In the time it took me to do that, Idrina had dealt with the other two. Both were breathing (if in a somewhat painful manner admittedly) but, given the silver bands tattooed on their foreheads, I didn’t think it would even be possible for them to give any insight into who had sent them or what their exact mission parameters were.
These were the disposable minions.
Which meant we needed to rescue them too.
Yeah, I know it’s weird to think about rescuing the people who’d just try to kill you and it would be if we were playing by the Empire’s usual rules.
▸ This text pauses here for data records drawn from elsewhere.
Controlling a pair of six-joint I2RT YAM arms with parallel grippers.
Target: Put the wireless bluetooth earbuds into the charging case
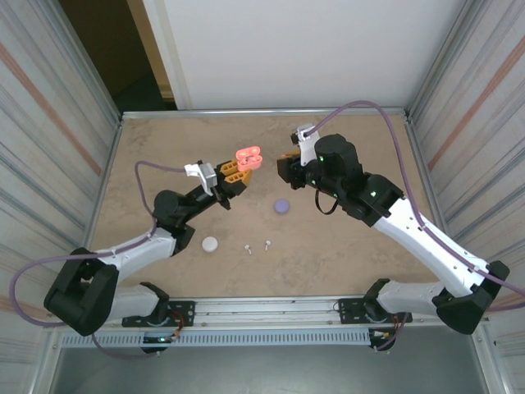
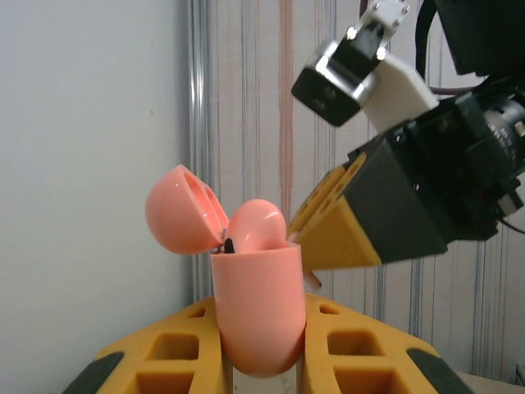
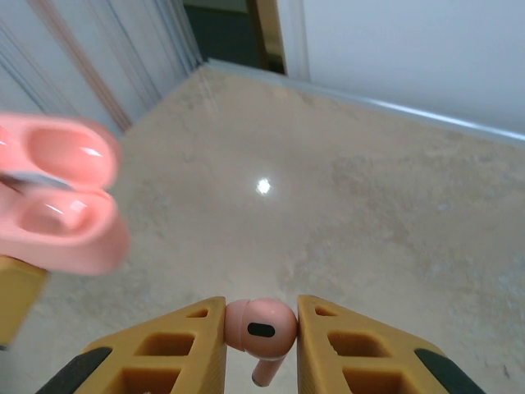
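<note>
Tan tabletop [image 1: 344,246] below; my left gripper [image 2: 261,316] pinches the open coral-pink plastic charging case [image 1: 248,158], upper centre overhead, and my right gripper [image 3: 261,316] clamps a coral-pink stemmed earbud [image 3: 261,330] just beside it. A skewed stem could catch the rim and drop.

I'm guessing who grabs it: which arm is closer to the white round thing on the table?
Left. The left fingers hold the pink case just beyond the white round thing, that arm passing close beside it. The right fingers, pinching a pink earbud, are farther off.
</note>
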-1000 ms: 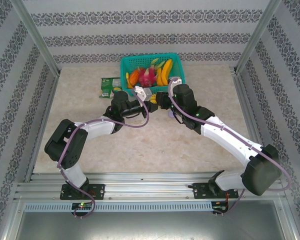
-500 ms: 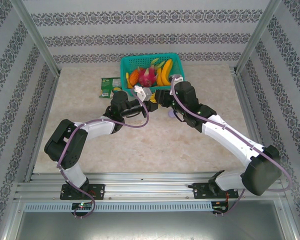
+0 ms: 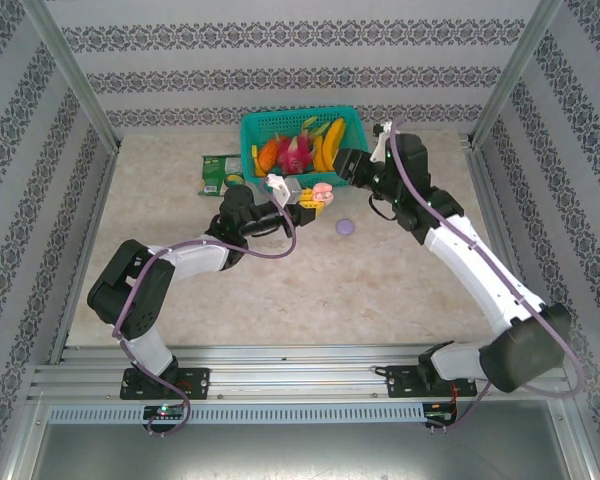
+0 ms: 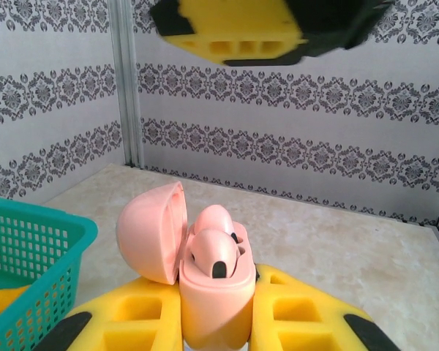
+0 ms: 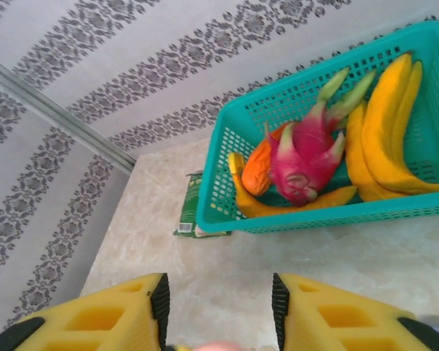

If we were going to change things though, we had to start by making different choices.
In this case that meant giving a second chance to people who’d probably always had to deal with the position of ‘so long as you’re useful we’ll let you live.”
“They should be coming around again in a few minutes, right?” I asked Idrina.
“I can wake them sooner if you like?” she asked.
“Nope. In fact, let’s see if we can wake them one at a time, and move them before we do so.”
“You have a new plan.” It was said without accusation or concern.
“I wouldn’t call it that yet,” I said. “More an exploration to see if its worth coming up with a plan.”
I was hedging my terms only because of I wasn’t sure how good my acting skills were and for this to work, I was going to have to be extraordinarily convincing.